= Cyriack Skinner =

17th-century English lawyer

Cyriack Skinner (1627-1700) was a friend, pupil and amanuensis (secretary) of the English poet John Milton, and the author of an anonymous biography of the poet.

==Biography==

Cyriack Skinner was the third son of William Skinner, a Lincolnshire squire who died in 1627.
His mother was Bridget Coke, daughter of the famous jurist Sir Edward Coke.
Skinner was admitted to Lincoln's Inn on 31 July 1647 and became a lawyer by profession.
He came to live near Milton in 1654 and probably began to help the poet at that time.
After the Rump Parliament had been reconstituted in 1659 following the death of Oliver Cromwell, Skinner joined the Rota Club. This group met each night at the Turk's Head Coffee House to debate proposals by Milton's opponent, the republican James Harrington, and was often chaired by Skinner.
Skinner would have kept Milton informed of the progress of these discussions.
He remained close to Milton during the difficult period that followed the Restoration of the Monarchy in 1660 and was present at Milton's deathbed in 1674.

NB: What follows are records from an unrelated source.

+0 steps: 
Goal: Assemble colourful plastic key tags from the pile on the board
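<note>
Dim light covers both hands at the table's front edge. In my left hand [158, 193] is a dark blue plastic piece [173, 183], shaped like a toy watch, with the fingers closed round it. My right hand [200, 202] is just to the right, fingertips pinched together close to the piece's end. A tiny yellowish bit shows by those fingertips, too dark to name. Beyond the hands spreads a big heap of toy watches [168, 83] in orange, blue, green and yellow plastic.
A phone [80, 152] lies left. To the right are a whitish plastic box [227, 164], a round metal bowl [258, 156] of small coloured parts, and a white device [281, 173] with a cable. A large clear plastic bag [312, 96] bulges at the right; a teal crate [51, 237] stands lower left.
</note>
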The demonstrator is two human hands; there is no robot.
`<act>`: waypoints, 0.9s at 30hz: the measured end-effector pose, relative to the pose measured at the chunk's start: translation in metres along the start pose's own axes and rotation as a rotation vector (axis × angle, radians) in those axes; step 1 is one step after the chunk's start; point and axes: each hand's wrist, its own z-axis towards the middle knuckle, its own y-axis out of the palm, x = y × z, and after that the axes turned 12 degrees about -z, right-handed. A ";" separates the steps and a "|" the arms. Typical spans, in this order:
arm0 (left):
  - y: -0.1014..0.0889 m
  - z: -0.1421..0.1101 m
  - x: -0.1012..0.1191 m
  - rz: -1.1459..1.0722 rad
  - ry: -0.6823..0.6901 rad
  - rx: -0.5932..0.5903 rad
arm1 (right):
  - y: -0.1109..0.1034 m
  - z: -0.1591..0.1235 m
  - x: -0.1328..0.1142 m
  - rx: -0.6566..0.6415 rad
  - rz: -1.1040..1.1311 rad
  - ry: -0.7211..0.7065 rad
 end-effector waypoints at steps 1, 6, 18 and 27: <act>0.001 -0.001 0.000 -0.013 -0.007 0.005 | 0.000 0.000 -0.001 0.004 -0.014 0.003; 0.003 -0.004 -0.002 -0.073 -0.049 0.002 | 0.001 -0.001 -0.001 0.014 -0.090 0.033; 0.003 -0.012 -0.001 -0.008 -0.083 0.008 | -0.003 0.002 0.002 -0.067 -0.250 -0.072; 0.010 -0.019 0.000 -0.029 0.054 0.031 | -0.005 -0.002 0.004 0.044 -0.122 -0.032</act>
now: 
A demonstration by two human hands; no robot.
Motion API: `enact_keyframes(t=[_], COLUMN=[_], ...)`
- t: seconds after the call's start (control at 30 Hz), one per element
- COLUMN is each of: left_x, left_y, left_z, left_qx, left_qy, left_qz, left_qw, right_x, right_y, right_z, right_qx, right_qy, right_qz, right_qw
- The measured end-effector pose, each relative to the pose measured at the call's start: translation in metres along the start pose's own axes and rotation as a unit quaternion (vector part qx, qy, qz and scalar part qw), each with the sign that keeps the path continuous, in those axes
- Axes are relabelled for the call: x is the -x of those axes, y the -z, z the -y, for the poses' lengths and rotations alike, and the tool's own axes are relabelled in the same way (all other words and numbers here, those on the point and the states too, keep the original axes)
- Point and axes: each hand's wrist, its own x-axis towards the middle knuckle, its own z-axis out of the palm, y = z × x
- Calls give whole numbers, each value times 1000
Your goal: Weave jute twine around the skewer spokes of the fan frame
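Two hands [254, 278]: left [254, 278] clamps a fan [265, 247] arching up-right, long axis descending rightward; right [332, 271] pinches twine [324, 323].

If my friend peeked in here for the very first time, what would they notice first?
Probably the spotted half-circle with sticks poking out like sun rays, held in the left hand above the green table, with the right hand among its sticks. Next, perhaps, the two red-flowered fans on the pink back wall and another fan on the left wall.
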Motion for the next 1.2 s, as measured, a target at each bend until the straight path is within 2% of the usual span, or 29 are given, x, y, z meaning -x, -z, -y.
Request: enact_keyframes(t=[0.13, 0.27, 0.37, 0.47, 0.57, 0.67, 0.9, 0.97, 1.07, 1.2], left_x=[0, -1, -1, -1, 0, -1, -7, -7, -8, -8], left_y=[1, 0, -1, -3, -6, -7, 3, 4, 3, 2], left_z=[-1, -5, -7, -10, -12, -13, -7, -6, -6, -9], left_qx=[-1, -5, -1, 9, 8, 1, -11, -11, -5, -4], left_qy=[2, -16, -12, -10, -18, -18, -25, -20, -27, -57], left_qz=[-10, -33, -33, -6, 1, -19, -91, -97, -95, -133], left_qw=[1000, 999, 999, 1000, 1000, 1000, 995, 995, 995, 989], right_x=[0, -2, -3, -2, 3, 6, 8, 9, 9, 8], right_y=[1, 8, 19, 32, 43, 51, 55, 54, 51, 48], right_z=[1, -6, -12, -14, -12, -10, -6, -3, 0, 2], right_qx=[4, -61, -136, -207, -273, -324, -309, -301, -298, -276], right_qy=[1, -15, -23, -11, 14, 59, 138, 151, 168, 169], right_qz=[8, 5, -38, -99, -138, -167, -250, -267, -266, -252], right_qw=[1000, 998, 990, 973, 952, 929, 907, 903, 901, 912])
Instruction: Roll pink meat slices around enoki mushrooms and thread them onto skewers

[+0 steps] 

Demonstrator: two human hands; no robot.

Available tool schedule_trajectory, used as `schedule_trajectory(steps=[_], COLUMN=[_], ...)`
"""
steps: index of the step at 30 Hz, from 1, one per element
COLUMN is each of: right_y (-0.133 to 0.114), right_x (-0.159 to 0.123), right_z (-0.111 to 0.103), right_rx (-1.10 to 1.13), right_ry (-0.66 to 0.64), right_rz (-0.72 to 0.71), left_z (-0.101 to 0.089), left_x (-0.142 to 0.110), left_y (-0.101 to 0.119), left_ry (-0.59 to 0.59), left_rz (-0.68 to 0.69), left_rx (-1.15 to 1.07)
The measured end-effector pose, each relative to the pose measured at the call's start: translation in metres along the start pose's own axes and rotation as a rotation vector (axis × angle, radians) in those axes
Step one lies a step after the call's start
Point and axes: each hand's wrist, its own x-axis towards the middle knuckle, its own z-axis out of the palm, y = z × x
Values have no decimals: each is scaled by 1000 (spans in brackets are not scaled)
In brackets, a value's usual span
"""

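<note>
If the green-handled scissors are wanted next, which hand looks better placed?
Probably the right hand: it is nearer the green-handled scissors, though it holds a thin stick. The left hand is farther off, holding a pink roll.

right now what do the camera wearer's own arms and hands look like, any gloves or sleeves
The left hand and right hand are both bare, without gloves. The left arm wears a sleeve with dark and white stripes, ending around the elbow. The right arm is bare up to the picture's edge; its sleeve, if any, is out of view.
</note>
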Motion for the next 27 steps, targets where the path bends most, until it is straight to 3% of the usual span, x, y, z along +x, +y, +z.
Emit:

Cyriack Skinner has been identified as the author of the anonymously published book The Life of Mr. John Milton, an important source of first-hand information on the poet.
Milton's later assistant Daniel Skinner may have been his relative, notable for first attempting to publish some of Milton's state papers, then attempting to suppress them.

==Sonnets==

Two of Milton's Sonnets are addressed to Skinner:

===Sonnet XVIII===

Cyriack, whose Grandsire on the Royal Bench
Of British Themis, with no mean applause
Pronounc't and in his volumes taught our Lawes,
Which others at their Barr so often wrench:
To day deep thoughts resolve with me to drench
In mirth, that after no repenting ;
Let Euclid rest and Archimedes pause,
And what the Swede intend, and what the French.
To measure life, learn thou betimes, and know
Toward solid good what leads the nearest way;
For other things mild Heav'n a time ordains,
And disapproves that care, though wise in show,
That with superfluous burden loads the day,
And when God sends a cheerful hour, refrains.

===Sonnet XXII===

Cyriack, this three years' day these eyes, though clear
To outward view of blemish or of spot,
Bereft of light, their seeing have forgot;
Nor to their idle orbs doth sight appear
Of sun or moon or star throughout the year,
Or man or woman. Yet I argue not
Against Heav'n's hand or will, not bate a jot
Of heart or hope, but still bear up and steer
Right onward. What supports me, dost thou ask?
The conscience, friend, to have lost them overplied
In liberty's defence, my noble task,
Of which all Europe talks from side to side.
This thought might lead me through the world's vain mask
Content, though blind, had I no better guide.